Third quarter output was revised down to show a 0.7 per cent drop on the quarter, from a 0.6 per cent fall reported before.
That left growth for 2008 as a whole at just 0.7 per cent - the weakest rate since 1992 and a marked deceleration from the 3 per cent expansion in 2007.
Some experts think Britain will fare the worst of the world's biggest economies this year, not least because of its dependence on financial services which have been pummelled by the credit crunch.
However, some larger economies took a bigger hit at the end of last year. In the three months to December, Japan suffered a 3.3 per cent drop in GDP - the biggest since 1974 - and Germany's economy shrank by a record 2.1 per cent.
The United States, the world's biggest economy, contracted at its fastest pace in nearly 27 years in the fourth quarter.
The Bank of England - and the government - are hoping for a turnaround towards the end of this year following 4 percentage points in interest rate cuts to a record low of 1 per cent and a £20 billion fiscal stimulus package.
Others are less optimistic.
"The more timely surveys suggest that GDP has continued to contract at a quarterly rate of at least 1 per cent at the start of this year," said Vicky Redwood at Capital Economics.
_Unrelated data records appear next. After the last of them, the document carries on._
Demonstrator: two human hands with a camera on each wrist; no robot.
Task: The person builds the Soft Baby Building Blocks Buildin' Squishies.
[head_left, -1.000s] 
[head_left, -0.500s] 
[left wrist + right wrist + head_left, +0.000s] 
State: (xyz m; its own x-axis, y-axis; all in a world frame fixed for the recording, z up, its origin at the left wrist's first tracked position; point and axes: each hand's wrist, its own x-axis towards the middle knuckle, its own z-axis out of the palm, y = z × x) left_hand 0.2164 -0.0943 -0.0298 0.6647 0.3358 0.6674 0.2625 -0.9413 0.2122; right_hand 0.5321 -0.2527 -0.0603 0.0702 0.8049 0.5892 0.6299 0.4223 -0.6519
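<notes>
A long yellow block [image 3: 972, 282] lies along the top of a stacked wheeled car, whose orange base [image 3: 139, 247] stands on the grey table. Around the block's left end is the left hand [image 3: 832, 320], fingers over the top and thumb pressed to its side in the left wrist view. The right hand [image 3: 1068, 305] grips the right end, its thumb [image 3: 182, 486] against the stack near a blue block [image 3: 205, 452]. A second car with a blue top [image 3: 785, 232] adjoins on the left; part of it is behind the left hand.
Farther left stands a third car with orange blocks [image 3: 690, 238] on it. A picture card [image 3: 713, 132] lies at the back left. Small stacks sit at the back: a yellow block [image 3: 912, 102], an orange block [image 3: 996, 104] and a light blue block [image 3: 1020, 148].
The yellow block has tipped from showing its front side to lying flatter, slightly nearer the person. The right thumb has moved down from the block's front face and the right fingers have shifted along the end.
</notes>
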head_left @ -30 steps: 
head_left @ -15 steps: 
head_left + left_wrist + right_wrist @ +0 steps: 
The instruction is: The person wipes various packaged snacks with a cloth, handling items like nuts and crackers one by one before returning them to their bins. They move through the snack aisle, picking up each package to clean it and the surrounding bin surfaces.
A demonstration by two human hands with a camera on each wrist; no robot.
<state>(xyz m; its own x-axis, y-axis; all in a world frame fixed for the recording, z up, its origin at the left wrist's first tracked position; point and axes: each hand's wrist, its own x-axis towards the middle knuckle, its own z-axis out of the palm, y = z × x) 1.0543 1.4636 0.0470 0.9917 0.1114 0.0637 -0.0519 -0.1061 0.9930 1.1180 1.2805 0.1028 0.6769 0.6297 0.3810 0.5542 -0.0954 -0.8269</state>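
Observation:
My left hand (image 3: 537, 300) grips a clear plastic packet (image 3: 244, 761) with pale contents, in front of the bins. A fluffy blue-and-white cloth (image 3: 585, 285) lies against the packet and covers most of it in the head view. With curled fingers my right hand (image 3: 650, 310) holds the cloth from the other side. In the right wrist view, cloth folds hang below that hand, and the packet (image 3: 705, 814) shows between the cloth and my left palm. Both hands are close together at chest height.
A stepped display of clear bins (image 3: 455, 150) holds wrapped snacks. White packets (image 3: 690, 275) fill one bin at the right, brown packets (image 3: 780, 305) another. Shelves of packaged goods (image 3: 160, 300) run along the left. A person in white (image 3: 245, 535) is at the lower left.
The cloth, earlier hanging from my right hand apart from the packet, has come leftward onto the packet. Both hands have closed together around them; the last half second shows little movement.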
"Overall, then, the economy still looks set to contract by around 3 per cent this year - and we think a further fall in 2010 is likely too."
British households cut expenditure by 0.7 per cent in the fourth quarter, the Office for National Statistics said, the largest drop since the second quarter of 1991.
Manufacturing and production output figures were revised down sharply, to show the biggest falls for both since 1974, when the government imposed a three-day working week because of energy shortages.
However, the fall in output in the more dominant services sector was revised up slightly, but still marked the sharpest decline since 1979.
The BoE is expected to embark on an unprecedented voyage into quantitative easing, whereby the central bank uses newly created money to buy assets in an effort to boost demand when interest rates near zero or rate cuts stop working.